▶ **PROBLEM DETAILS**
Repeat the lines below exactly as written, please, from the line with "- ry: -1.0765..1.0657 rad" to the line with "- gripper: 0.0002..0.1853", both lines included, and no others.

▶ **Data excerpts**
::::::::
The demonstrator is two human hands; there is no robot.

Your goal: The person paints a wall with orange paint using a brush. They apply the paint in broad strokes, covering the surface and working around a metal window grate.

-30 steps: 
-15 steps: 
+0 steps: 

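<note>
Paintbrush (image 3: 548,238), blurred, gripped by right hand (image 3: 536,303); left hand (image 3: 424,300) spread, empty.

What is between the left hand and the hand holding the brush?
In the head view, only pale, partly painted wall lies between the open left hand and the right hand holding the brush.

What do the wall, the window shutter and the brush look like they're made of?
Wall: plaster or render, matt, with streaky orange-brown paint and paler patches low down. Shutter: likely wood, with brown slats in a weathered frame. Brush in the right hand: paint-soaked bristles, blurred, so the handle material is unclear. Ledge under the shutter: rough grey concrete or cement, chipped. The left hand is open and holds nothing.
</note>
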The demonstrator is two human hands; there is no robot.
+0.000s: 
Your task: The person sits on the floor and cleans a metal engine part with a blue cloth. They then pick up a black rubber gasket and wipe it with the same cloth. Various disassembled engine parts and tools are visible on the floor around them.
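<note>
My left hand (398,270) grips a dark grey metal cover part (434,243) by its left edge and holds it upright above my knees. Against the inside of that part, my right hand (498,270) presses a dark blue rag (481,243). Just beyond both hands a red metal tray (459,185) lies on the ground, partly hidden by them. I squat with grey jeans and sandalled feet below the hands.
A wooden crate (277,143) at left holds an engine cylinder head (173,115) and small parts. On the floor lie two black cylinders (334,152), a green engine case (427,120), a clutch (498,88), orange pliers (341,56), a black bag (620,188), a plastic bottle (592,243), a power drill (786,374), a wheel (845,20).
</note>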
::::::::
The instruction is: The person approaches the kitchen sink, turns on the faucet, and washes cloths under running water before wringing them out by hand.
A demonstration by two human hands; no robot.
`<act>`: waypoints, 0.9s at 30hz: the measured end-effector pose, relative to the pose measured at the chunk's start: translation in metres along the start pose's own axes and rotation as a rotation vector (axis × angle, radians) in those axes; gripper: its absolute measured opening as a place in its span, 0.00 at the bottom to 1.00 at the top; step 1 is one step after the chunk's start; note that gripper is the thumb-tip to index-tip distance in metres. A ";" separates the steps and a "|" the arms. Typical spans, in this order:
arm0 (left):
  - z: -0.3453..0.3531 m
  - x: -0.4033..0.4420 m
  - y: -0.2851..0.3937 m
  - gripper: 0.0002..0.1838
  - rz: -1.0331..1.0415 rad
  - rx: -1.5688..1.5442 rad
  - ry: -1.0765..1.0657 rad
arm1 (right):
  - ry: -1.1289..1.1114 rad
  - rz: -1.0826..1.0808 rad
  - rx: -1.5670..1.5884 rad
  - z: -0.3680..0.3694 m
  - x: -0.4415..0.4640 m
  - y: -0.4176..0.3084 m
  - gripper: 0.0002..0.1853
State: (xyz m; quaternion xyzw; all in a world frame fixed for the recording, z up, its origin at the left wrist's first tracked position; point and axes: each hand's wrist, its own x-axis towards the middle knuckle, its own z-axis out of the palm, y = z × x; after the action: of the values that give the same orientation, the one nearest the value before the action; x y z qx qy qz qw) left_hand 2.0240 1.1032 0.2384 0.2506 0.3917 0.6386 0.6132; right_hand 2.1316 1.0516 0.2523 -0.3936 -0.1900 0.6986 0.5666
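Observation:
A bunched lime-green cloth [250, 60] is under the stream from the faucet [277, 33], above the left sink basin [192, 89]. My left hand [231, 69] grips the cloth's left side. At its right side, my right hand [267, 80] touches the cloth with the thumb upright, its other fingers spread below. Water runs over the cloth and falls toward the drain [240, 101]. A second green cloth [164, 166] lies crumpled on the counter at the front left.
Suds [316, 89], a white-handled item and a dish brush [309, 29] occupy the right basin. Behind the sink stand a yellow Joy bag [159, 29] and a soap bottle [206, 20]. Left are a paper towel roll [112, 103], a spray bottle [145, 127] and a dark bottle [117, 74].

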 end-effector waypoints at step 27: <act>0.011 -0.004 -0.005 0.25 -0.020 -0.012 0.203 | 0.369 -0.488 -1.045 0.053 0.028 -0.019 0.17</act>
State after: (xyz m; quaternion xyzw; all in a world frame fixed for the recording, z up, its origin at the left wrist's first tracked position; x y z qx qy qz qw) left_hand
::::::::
▶ **WRITTEN SOLUTION**
  - ry: -1.0765..1.0657 rad
arm1 (right):
  - ry: -1.1289..1.1114 rad
  - rz: -1.0826..1.0808 rad
  - rx: -1.5670..1.5884 rad
  - z: -0.3680..0.3694 m
  - x: -0.4415..0.4640 m
  - y: -0.4176..0.3084 m
  - gripper: 0.0002..0.1853

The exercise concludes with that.